Alert: Massive ‘How Are You’ Phishing Scam Targets 200 Million U.S. Residents

Beware: Hijacked Facebook Accounts Fuel Rising Impersonation Scams

A surging impersonation scam is exploiting hijacked Facebook accounts, targeting over 200 million users with fake messages from compromised profiles. Starting with innocuous greetings like “How are you doing today?”, cybercriminals impersonate friends or family to lure victims into fraudulent schemes, such as fake government grants, giveaways, or discounted goods.

Hackers use stolen Facebook profiles to send convincing messages, often including staged photos of cash or products.

How the Scam Works
Scammers use phishing links disguised as security alerts, prompting victims to “reset” passwords via fake login pages. Once accounts are hijacked, criminals message contacts with urgent offers. For instance, a common tactic promises a $150,000 “government grant” in exchange for a $2,500 “processing fee.” Pressure tactics and emotional language push targets to act quickly, while fake listings and photos (e.g., FedEx boxes filled with cash) add legitimacy.

Real-Life Victims
Jim, a retired tech worker, received a message from a compromised friend’s account about a grant from “Global Empowerment.” The scammer, posing as an agent, demanded $2,500 and sent a photo of a cash-filled box.
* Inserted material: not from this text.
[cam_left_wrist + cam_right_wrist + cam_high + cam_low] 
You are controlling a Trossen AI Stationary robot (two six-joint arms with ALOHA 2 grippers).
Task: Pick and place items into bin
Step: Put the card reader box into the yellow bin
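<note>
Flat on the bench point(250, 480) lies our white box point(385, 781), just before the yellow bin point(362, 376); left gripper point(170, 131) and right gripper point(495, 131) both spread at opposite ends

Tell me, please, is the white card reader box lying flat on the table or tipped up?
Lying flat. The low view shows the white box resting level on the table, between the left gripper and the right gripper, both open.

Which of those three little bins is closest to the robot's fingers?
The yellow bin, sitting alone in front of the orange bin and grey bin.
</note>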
Jim grew suspicious after noticing grammatical errors like “informations” and avoided the trap.

Lesa Lowery, however, fell victim after clicking a fake Facebook security email. She entered her passwords, losing account access. “I felt helpless,” she shared. Scammers then used her profile to target others.

Phishing emails or messages often mimic official alerts to steal login credentials.

Facebook’s Security Flaws
Past data breaches have exacerbated the issue. A 2023 breach at YX International, a Facebook SMS vendor, exposed 50 million accounts. Separately, 200,000 Facebook Marketplace records leaked online. Criminals exploit this data using tools like RaccoonO365, a phishing kit that bypasses two-factor authentication (2FA).

Protecting Yourself
Experts advise:

1. Enable 2FA for all accounts.
2. Avoid suspicious links—verify messages directly with the sender.
3. Use strong, unique passwords and update them regularly.
4. Monitor accounts for unusual activity.
5. Never pay upfront fees for grants or prizes—legitimate programs don’t charge.

The FTC emphasizes: “No government agency will ask for payment or passwords.” Stay vigilant and report scams to platforms and authorities.

Word count: 398
(Note: Add two images as linked above to meet the visual requirement. Adjust text as needed for flow.)